Uma psicóloga falou que eu tinha que pôr na cabeça que eu tenho Parkinson, mas eu não sou o Parkinson. Valnei Pedro Reghelin
Hoje, oito anos após a DBS, ele se sente muito melhor. "Controla totalmente tremores e alivia um pouco a rigidez muscular", descreve. Valnei faz tratamentos paralelos que auxiliam nos sintomas, como fonoaudiologia (devido a um enrijecimento da garganta que afetou a voz), fisioterapia e, mais recentemente, equoterapia.
Acesso à cirurgia
"Infelizmente, é uma tecnologia que muitos pacientes não sabem da existência", diz Vanessa Milanese, diretora de comunicação da SBN (Sociedade Brasileira de Neurocirurgia), sobre a cirurgia de estimulação cerebral profunda.

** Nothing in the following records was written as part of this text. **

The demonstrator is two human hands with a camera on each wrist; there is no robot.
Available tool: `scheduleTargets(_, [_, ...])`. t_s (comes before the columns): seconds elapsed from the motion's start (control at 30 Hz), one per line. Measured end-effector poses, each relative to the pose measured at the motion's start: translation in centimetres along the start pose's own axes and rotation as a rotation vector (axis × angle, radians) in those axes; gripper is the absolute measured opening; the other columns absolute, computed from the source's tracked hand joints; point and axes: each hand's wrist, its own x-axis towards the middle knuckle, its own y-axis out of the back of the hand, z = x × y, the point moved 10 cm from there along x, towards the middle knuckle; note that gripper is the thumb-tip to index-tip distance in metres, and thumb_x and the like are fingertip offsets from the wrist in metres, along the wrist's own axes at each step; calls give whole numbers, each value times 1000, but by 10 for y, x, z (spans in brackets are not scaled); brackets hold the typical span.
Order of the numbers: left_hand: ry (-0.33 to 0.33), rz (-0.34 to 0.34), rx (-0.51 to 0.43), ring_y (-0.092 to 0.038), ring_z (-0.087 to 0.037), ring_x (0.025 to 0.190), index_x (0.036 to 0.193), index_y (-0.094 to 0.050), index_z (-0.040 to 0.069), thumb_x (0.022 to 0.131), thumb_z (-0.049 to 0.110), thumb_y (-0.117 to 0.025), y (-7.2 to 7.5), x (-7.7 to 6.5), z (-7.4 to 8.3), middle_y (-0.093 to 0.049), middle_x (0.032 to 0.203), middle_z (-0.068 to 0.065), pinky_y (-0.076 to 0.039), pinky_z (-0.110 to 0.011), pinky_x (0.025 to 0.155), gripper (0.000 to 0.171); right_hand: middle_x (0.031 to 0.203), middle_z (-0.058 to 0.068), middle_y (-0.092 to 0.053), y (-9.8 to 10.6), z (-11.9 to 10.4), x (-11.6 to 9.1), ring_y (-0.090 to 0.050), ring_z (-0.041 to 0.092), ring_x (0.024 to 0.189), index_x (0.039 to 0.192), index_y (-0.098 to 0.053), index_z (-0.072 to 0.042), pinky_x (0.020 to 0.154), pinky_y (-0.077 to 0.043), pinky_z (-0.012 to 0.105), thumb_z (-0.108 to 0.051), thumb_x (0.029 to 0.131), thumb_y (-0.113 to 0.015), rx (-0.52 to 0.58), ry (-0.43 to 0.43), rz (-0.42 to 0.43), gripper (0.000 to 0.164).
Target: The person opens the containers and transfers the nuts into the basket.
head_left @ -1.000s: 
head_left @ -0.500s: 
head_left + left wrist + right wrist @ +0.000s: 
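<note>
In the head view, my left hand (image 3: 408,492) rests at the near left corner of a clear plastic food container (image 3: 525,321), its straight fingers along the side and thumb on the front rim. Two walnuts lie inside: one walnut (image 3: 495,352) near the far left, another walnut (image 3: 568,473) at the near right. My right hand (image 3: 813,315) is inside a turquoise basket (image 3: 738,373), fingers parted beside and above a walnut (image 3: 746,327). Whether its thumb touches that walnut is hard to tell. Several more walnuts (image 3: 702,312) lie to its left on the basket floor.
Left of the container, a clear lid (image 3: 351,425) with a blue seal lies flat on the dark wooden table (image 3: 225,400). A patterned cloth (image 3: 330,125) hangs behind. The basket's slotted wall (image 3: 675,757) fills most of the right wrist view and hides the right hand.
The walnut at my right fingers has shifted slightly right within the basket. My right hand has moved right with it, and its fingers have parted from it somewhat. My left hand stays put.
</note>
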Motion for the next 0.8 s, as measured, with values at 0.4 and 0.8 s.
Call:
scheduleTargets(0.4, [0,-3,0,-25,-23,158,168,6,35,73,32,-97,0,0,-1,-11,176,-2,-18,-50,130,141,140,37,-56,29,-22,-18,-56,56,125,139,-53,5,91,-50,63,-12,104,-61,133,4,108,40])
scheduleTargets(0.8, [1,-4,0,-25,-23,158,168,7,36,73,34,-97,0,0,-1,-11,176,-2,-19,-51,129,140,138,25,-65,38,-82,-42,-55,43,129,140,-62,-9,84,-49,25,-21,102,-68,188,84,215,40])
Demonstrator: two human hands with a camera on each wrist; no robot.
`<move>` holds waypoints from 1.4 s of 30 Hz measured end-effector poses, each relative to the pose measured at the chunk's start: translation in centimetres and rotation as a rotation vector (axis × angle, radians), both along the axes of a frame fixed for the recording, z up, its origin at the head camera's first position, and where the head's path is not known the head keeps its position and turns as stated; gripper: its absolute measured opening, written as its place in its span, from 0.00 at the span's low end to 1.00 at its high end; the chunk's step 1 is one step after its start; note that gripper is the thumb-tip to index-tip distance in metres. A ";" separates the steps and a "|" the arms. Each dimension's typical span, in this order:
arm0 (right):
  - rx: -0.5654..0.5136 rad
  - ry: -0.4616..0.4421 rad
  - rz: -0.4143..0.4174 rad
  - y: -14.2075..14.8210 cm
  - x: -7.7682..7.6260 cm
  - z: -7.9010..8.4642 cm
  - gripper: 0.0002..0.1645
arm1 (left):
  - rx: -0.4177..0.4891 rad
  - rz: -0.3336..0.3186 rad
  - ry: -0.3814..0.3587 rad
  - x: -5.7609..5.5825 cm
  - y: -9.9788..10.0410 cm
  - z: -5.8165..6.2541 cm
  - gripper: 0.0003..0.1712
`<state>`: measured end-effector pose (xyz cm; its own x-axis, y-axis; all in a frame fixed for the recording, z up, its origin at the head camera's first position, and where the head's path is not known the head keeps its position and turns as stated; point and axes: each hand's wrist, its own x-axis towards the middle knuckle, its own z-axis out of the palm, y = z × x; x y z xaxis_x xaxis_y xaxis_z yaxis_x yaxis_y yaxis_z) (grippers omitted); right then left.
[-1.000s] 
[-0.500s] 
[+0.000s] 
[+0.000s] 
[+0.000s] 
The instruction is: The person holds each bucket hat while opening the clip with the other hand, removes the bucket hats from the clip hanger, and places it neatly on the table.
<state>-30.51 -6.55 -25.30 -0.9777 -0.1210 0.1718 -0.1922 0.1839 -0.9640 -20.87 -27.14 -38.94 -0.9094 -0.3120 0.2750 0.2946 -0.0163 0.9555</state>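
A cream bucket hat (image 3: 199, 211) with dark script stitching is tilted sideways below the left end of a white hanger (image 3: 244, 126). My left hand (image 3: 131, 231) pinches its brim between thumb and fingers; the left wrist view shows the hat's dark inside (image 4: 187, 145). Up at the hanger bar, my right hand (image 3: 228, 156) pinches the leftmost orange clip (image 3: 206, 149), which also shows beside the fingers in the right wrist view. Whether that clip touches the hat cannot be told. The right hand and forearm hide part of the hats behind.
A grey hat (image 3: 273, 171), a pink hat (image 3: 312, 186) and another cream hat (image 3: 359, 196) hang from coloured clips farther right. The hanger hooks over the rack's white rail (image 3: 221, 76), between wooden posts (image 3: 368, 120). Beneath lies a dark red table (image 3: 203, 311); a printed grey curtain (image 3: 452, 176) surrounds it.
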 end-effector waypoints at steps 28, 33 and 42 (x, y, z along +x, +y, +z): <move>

A falta de informação é um empecilho para o acesso ao tratamento, mas há questões burocráticas também. O procedimento está no rol da ANS (Agência Nacional de Saúde Suplementar), mas Mônica conta que o plano de saúde dela negou o pedido. A justificativa dizia que não era seguro.
Ela acionou a Justiça e, após um ano e seis meses, conseguiu o aval da operadora. A professora relata outras dificuldades no tratamento. "Na cidade onde moro, não consigo comprar minha medicação subsidiada pela Farmácia Popular. Preciso viajar 90 km." No estado vizinho, Sergipe, ela compra o remédio por um custo três vezes menor do que na Bahia.
Em situação diferente, o padre Valnei também realizou a cirurgia pelo plano de saúde em Curitiba, mas sem restrições, mesmo sendo uma operação de alto custo. Milanese comenta que as tecnologias são caras, mas o surgimento de novas empresas que fornecem os equipamentos faz aumentar a concorrência e reduzir o preço.
Mesmo assim, há desafios. "Ao mesmo tempo que tem tecnologia, acaba sendo oneroso para o sistema de saúde como um todo", diz. E, segundo ela, há "uma certa restrição" de investimento no setor público. No momento atual, ela acrescenta que a pandemia fez reduzir a verba para diversos procedimentos eletivos.
Outro fator que encarece o procedimento é a logística. Os aparelhos, geralmente, saem de São Paulo para todo o país, e o valor do transporte é embutido no preço final. Seria mais caro destinar à Bahia, por exemplo, do que ao Paraná.